Ange Pitou by Alexandre Dumas part two

“Please to find out where she is, and announce to her Doctor Gilbert.”

“I will go and inquire whether madame is in the house or not. Doubtless she will receive you, sir; but should she be talking a walk, my orders are that she is not to be disturbed.”

“Very well; go quickly, I beg of you.”

The servant opened the gate, and Gilbert entered the grounds.

While relocking the gate, the servant cast an inquisitive glance on the vehicle which had brought the doctor, and on the extraordinary faces of his two travelling companions; then he went off, shaking his head, like a man who feels somewhat perplexed, but who defies any other intellect to see clearly into a matter where his own has been altogether puzzled.

Gilbert remained alone, waiting his return.

In about five minutes the servant reappeared.

“The Baroness de Staël is taking a walk,” said he, and he bowed in order to dismiss Gilbert.

But the doctor was not so easily got rid of.

“My friend,” said he, “be pleased to make a slight infraction in your orders, and tell the baroness, when you announce me to her, that I am a friend of the Marquis de Lafayette.”

A louis, slipped into the lackey’s hands, completely removed the scruples he had entertained, which the name of the marquis had nearly half dispelled.

“Come in, sir,” said the servant.

Gilbert followed him; but instead of taking him into the house he led him into the park.

“This is the favorite walk of the baroness,” said the lackey to Gilbert, pointing out to him the entrance to a species of labyrinth; “will you remain here a moment?”

Ten minutes afterwards he heard a rustling among the leaves, and a woman between twenty-three and twenty-four years of age, and of a figure rather noble than graceful, appeared to the eyes of Gilbert.

She seemed surprised on finding a man who still appeared young, when she had doubtless expected to meet one advanced in years.

Gilbert was a man of sufficiently remarkable appearance to strike at first sight so able an observer as Madame de Staël.

The features of few men were formed with such pure lines, and these lines had assumed, by the exercise of an all-powerful will, a character of extraordinary inflexibility.

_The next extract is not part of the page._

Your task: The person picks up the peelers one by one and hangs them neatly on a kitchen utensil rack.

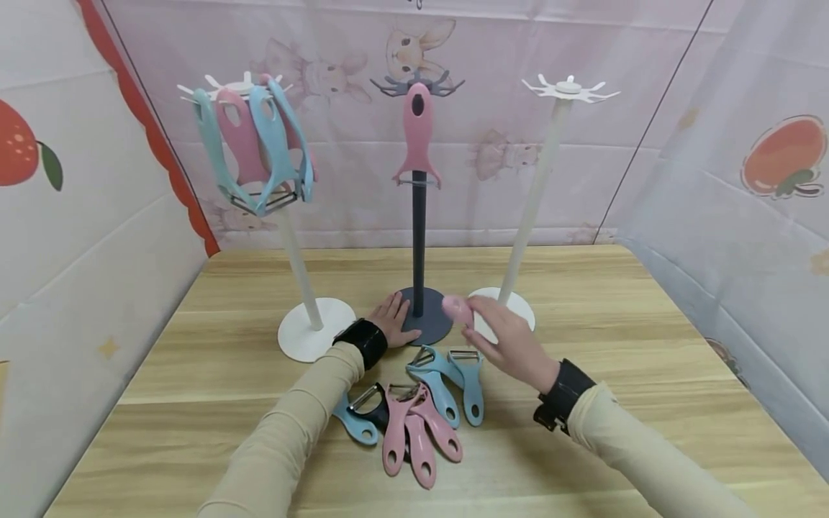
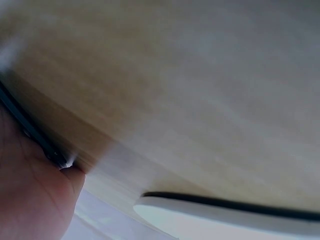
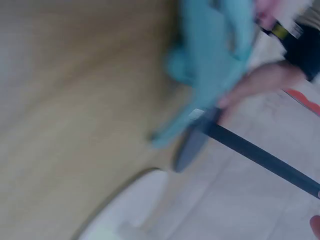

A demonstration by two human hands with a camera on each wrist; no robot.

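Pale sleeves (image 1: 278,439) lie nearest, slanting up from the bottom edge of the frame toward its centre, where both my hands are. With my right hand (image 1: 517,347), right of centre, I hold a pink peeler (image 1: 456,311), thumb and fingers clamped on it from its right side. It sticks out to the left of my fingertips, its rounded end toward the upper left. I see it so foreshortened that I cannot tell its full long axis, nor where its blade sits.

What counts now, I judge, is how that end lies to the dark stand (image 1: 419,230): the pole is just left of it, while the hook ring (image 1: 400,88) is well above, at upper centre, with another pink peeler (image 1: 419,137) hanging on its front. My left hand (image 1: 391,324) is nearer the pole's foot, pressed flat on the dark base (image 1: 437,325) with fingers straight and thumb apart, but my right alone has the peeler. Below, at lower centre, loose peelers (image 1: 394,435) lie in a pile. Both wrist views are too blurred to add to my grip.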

His fine black eyes, which were always so expressive, had become somewhat veiled by his literary labors and the sufferings he had undergone, and had lost a portion of that mobility which is one of the charms of youth.

A wrinkle, which was at once deep and graceful, hollowed out at the corner of his thin lips, that mysterious cavity in which physiognomists place the seat of circumspection. It appeared that time alone, and a precocious old age, had given to Gilbert that quality with which nature had neglected to endow him.

A wide and well-rounded forehead, slightly receding towards the roots of his fine black hair, which for years powder had no longer whitened, gave evidence at once of knowledge and of thought, of study and imagination. With Gilbert, as with his master, Rousseau, his prominent eyebrows threw a deep shade over his eyes, and from this shade glanced forth the luminous rays which revealed life.

Gilbert, notwithstanding his unassuming dress, presented himself before the future authoress of “Corinne,” with a remarkably dignified and distinguished air,—an air of which his well-shaped tapering white hands, his small feet, and his finely formed and muscular legs, completed the noble appearance.

Madame de Staël devoted some moments to examining Gilbert.

During this, Gilbert, on his side, had given a stiff sort of bow, which slightly recalled the modest civility of the American Quakers, who grant to women only the fraternity which protects instead of the respect which smiles.

Then, with a rapid glance, he, in his turn, analyzed the person of the already celebrated young woman, whose intelligent and expressive features were altogether devoid of beauty; it was the head of an insignificant and frivolous youth, rather than that of a woman, but which surmounted a form of voluptuous luxuriance.

She held in her hand a twig from a pomegranate-tree, from which, from absence of mind, she was biting off the blossoms.